*What you are asked to do*. Print out every entry that follows, exactly as written.

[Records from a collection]
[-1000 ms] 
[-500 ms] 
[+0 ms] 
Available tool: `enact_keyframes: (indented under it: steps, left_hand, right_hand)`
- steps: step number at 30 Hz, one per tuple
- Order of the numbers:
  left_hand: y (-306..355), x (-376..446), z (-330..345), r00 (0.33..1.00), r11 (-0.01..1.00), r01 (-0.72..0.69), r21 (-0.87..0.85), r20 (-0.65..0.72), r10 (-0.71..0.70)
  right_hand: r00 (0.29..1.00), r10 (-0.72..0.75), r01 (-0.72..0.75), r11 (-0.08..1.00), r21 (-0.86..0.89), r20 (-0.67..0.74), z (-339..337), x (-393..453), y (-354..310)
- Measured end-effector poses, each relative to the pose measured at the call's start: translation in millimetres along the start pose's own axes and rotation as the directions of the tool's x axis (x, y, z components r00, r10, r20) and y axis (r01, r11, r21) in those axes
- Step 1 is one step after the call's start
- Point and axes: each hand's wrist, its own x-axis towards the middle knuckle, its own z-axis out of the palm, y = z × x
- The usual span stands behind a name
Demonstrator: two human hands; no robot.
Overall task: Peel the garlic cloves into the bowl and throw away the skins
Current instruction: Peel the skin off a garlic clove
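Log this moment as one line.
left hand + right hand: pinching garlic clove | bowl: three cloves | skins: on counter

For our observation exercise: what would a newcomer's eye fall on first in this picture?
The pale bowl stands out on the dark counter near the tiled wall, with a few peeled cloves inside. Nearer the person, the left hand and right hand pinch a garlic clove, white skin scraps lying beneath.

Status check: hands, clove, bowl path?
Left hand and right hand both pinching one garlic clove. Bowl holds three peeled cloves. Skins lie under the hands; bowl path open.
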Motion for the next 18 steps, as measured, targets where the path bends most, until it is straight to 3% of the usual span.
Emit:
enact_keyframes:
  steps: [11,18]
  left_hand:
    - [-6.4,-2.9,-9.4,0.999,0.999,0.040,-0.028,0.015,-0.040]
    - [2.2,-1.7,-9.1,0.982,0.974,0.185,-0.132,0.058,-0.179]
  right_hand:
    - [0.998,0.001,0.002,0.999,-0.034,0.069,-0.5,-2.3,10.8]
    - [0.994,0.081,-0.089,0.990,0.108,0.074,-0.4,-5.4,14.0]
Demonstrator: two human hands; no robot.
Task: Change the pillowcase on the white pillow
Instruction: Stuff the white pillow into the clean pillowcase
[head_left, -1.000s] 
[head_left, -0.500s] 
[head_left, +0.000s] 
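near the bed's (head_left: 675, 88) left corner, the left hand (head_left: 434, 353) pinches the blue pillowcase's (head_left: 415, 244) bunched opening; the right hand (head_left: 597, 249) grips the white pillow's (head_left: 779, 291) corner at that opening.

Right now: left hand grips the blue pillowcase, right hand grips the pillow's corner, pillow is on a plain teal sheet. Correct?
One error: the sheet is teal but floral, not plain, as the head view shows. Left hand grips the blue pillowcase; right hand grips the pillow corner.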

*Reply to the exercise*.
[-1000 ms] 
[-500 ms] 
[+0 ms] 
Available tool: `enact_keyframes: (indented under it: steps, left_hand, right_hand)`
- steps: step number at 30 Hz, one per tuple
- Order of the numbers:
  left_hand: y (-306..355), x (-376..446), z (-330..345), r00 (0.33..1.00), r11 (-0.01..1.00), r01 (-0.72..0.69), r21 (-0.87..0.85), r20 (-0.65..0.72), r10 (-0.71..0.70)
  right_hand: r00 (0.29..1.00), r10 (-0.72..0.75), r01 (-0.72..0.75), r11 (-0.08..1.00), r21 (-0.86..0.89), r20 (-0.67..0.74), z (-339..337), x (-393..453), y (-354..310)
- Measured end-effector poses, each relative to the pose measured at the call's start: translation in millimetres along the start pose's own axes and rotation as the directions of the tool's x axis (x, y, z components r00, r10, r20) and y axis (r01, r11, r21) in those axes
- Step 1 is one step after the call's start
- Point and axes: each hand's wrist, its own x-axis towards the middle knuckle, its own z-axis out of the palm, y = z × x
- The usual span stands behind a name
Demonstrator: two human hands; no robot.
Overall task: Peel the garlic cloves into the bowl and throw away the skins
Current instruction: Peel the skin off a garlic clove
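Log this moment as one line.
left hand + right hand: pinching garlic clove | bowl: three cloves | skins: on counter

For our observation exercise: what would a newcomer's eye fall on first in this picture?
The pale bowl stands out on the dark counter near the tiled wall, with a few peeled cloves inside. Nearer the person, the left hand and right hand pinch a garlic clove, white skin scraps lying beneath.

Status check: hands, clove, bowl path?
Left hand and right hand both pinching one garlic clove. Bowl holds three peeled cloves. Skins lie under the hands; bowl path open.
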Motion for the next 18 steps, as measured, targets where the path bends most, until it is straight to 3% of the usual span.
Emit:
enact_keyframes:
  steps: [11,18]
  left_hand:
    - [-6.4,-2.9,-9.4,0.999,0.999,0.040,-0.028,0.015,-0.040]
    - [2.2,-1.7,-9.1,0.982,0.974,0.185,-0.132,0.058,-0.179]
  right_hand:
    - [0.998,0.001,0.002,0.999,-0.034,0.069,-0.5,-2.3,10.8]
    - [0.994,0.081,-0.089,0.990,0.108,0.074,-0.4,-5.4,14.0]
Demonstrator: two human hands; no robot.
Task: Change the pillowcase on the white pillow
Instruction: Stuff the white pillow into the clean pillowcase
[head_left, -1.000s] 
[head_left, -0.500s] 
[head_left, +0.000s] 
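near the bed's (head_left: 675, 88) left corner, the left hand (head_left: 434, 353) pinches the blue pillowcase's (head_left: 415, 244) bunched opening; the right hand (head_left: 597, 249) grips the white pillow's (head_left: 779, 291) corner at that opening.

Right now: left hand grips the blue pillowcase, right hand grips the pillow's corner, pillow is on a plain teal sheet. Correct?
One error: the sheet is teal but floral, not plain, as the head view shows. Left hand grips the blue pillowcase; right hand grips the pillow corner.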

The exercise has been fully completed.